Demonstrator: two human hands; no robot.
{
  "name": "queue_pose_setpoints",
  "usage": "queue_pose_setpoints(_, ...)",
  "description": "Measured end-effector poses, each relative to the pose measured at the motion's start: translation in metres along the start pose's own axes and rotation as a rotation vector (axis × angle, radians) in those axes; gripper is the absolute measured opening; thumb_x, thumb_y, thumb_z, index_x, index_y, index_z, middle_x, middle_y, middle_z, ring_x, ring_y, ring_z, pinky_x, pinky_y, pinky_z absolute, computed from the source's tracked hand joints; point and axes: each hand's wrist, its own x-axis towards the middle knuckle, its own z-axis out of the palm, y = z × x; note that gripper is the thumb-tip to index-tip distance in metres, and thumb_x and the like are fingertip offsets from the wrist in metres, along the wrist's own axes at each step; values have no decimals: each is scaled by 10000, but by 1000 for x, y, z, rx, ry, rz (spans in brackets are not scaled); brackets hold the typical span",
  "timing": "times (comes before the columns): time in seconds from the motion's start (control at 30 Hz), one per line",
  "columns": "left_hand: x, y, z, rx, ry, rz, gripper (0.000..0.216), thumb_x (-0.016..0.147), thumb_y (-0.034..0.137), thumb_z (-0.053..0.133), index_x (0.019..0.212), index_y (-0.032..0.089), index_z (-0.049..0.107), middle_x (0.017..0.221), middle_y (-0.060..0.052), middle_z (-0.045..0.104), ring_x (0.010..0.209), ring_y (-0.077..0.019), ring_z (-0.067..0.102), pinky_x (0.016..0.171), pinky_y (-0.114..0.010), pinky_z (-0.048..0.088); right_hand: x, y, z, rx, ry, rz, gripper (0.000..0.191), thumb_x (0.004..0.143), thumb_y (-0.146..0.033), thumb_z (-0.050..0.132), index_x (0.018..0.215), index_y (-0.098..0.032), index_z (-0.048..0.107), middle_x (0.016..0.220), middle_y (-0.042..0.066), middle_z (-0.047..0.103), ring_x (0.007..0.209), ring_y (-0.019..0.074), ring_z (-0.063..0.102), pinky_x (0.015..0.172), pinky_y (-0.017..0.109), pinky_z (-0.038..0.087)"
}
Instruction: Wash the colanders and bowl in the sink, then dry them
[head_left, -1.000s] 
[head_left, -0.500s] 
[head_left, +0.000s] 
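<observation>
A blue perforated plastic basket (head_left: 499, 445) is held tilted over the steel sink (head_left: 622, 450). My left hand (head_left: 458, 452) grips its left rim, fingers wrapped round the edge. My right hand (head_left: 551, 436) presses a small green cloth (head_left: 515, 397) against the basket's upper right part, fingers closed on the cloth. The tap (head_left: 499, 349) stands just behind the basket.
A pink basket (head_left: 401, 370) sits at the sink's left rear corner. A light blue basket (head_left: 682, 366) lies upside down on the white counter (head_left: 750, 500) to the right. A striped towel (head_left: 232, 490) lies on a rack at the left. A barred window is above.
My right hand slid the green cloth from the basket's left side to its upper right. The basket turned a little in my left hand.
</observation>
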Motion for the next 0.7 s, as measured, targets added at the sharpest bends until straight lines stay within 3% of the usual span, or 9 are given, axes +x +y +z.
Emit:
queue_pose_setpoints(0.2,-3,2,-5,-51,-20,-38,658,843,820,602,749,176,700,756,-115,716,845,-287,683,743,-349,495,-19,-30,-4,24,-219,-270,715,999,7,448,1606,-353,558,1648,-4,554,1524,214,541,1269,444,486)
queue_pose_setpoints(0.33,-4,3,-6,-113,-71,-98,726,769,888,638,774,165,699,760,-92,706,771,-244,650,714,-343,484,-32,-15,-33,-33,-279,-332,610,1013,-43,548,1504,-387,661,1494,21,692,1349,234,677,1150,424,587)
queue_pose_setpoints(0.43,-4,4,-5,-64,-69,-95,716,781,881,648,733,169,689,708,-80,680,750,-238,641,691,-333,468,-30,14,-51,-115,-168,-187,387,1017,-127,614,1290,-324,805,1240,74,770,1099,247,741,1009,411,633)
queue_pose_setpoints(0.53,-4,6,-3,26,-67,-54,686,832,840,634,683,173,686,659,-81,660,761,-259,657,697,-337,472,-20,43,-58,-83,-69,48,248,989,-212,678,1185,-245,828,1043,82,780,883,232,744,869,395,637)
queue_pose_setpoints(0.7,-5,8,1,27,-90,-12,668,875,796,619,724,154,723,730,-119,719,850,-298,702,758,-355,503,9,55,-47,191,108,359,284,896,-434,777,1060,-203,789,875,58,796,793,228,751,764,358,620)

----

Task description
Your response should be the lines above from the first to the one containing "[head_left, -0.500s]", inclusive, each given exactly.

Answer to the problem
Demonstrator: two human hands; no robot.
{
  "name": "queue_pose_setpoints",
  "usage": "queue_pose_setpoints(_, ...)",
  "description": "Measured end-effector poses, each relative to the pose measured at the motion's start: translation in metres along the start pose's own axes and rotation as a rotation vector (axis × angle, radians) in those axes; gripper is the absolute measured opening; thumb_x, thumb_y, thumb_z, index_x, index_y, index_z, middle_x, middle_y, middle_z, ring_x, ring_y, ring_z, pinky_x, pinky_y, pinky_z absolute, computed from the source's tracked hand joints; point and axes: each hand's wrist, its own x-axis towards the middle knuckle, its own z-axis out of the palm, y = z × x; note that gripper is the thumb-tip to index-tip distance in metres, and thumb_x and the like are fingertip offsets from the wrist in metres, along the wrist's own axes at each step; values have no decimals: each is scaled by 10000, but by 1000 for x, y, z, rx, ry, rz (spans in brackets are not scaled); brackets hold the typical span",
  "timing": "times (comes before the columns): time in seconds from the motion's start (control at 30 Hz), one per line",
  "columns": "left_hand: x, y, z, rx, ry, rz, gripper (0.000..0.216), thumb_x (-0.016..0.147), thumb_y (-0.034..0.137), thumb_z (-0.053..0.133), index_x (0.019..0.212), index_y (-0.032..0.089), index_z (-0.049..0.107), middle_x (0.017..0.221), middle_y (-0.060..0.052), middle_z (-0.045..0.104), ring_x (0.010..0.209), ring_y (-0.077..0.019), ring_z (-0.067..0.102), pinky_x (0.016..0.171), pinky_y (-0.114..0.010), pinky_z (-0.048..0.088); right_hand: x, y, z, rx, ry, rz, gripper (0.000..0.191), thumb_x (0.004..0.143), thumb_y (-0.146..0.033), thumb_z (-0.050..0.132), index_x (0.018..0.215), index_y (-0.098..0.032), index_z (-0.048..0.107), middle_x (0.016..0.220), middle_y (-0.042..0.066), middle_z (-0.047..0.103), ring_x (0.007..0.209), ring_y (-0.019..0.074), ring_z (-0.063..0.102), pinky_x (0.015..0.172), pinky_y (-0.017..0.109), pinky_z (-0.038..0.087)"
}
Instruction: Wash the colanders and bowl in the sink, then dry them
[head_left, -1.000s] 
[head_left, -0.500s] 

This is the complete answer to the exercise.